The Philippines will not be able to fill up its sugar export quota to the United States in the 2012/13 season and changes are coming for the sugar industry when a Southeast Asian regional free trade area is implemented from 2015, a report by the U.S. agriculture attaché said.
The attaché report is compiled by agriculture experts of the U.S. embassy and is considered as authoritative by the commodity trade.
Among the changes for the Philippine sugar industry is that it will no longer be protected by a tariff wall when the free trade agreement under ASEAN goes into effect in 2015, the report explained.
Philippine government tariffs on raw and refined sugar imports are supposed to drop to 5 percent in 2015 from 38 percent in 2010.

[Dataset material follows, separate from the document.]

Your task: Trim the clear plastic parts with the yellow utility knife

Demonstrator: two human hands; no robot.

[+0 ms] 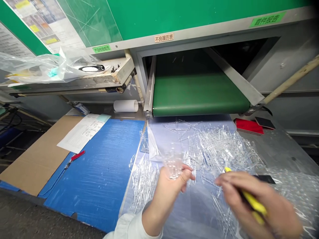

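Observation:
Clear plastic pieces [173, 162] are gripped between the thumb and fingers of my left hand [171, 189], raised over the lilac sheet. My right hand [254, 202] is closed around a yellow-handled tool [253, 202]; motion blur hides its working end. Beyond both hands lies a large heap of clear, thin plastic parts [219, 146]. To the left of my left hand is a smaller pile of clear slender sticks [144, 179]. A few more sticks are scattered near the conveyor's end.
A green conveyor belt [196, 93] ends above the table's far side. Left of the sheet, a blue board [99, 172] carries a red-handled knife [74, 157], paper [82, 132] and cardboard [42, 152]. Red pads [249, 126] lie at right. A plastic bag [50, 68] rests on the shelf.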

“This reduction in AFTA (ASEAN Free Trade Area) tariffs is expected to significantly impact Philippine sugar production and trade as other ASEAN producers, particularly Thailand, enjoy lower production costs,” the attaché report concluded.
The very real danger for Philippine sugar producers is they could be displaced and even eliminated by their Thai rivals.
The Agriculture Department is trying to implement programs to consolidate farming operations, but the record so far has been mixed.
On another front, it looks like the sugar quota awarded the Philippines by the United States will go unfilled.
The Philippines has a sugar export quota to the U.S. of 144,901 metric tons, but the attaché report said the quota “will not likely be filled this year due to ample U.S. (sugar) supplies.”
The Philippines is normally the third biggest supplier of sugar under the U.S. import quota program.
The U.S. is a top market for Philippine sugar because prices of sugar in America would normally run around 35 to 45 U.S. cents a pound while prices of sugar in the world market fetch about 18 to 20 cents.